↓↓↓

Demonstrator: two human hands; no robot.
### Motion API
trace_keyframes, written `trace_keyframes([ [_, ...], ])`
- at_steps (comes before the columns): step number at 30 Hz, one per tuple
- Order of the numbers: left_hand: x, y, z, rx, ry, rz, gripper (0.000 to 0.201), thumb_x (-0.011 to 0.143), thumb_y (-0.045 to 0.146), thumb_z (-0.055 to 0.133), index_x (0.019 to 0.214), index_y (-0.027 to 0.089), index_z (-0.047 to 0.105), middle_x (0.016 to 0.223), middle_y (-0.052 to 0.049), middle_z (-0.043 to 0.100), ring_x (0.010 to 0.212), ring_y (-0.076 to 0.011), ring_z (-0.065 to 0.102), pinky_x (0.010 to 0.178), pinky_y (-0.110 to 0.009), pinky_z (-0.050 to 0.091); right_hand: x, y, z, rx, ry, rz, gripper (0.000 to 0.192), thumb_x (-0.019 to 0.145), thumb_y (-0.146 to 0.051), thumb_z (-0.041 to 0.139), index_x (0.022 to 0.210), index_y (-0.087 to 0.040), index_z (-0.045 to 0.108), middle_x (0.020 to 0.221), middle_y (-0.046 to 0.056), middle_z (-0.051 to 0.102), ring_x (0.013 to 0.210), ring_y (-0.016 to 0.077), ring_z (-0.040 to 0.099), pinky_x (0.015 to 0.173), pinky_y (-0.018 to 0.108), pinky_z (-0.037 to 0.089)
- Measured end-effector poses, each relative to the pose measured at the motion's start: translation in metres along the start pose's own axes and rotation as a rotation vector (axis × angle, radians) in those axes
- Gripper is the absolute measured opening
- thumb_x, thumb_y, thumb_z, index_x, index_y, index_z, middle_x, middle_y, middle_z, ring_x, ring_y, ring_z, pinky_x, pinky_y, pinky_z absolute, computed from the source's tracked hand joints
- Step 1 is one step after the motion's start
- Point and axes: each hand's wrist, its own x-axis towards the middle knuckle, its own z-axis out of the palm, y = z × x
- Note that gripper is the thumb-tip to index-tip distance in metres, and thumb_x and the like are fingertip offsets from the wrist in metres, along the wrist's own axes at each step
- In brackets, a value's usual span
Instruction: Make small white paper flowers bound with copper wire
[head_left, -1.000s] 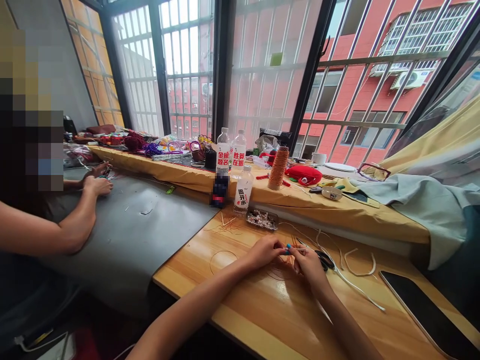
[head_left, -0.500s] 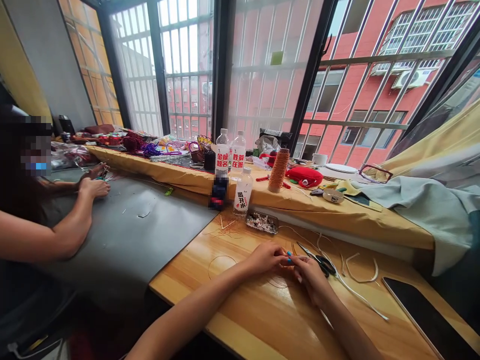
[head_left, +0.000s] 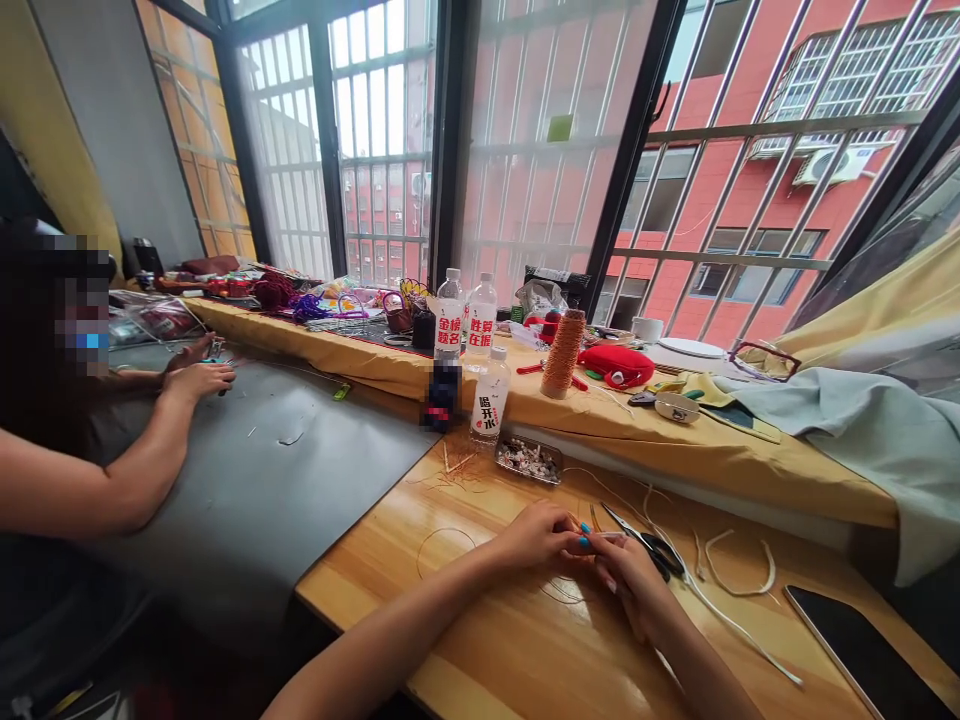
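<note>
My left hand (head_left: 536, 535) and my right hand (head_left: 630, 575) meet above the wooden table, both closed in pinches with the fingertips together. A short piece of white cord (head_left: 613, 535) shows at the right fingers. Thin orange-brown thread (head_left: 561, 592) hangs in loops below the hands, and a bit of orange shows at the left fingertips. The fingers hide just how thread and cord meet. Just beyond the right hand lie black-handled scissors (head_left: 654, 548), blades pointing away to the left.
Long white cord (head_left: 739, 630) and a phone (head_left: 862, 640) lie on the right. Behind stand a bead tray (head_left: 529, 462), water bottles (head_left: 489, 395) and a cone of orange thread (head_left: 564, 355) on the cloth-covered ledge (head_left: 750, 455). At left, a co-worker's hands (head_left: 199, 375) work over a grey surface (head_left: 262, 480).
The view has shifted slightly, so everything sits a little lower and to the right. My hands keep nearly the same pinched pose, with only small finger movement.
</note>
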Motion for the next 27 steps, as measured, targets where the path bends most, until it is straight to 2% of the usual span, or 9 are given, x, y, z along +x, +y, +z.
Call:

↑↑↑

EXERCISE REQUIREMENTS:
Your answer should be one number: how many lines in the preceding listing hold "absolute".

TASK OUTPUT:
2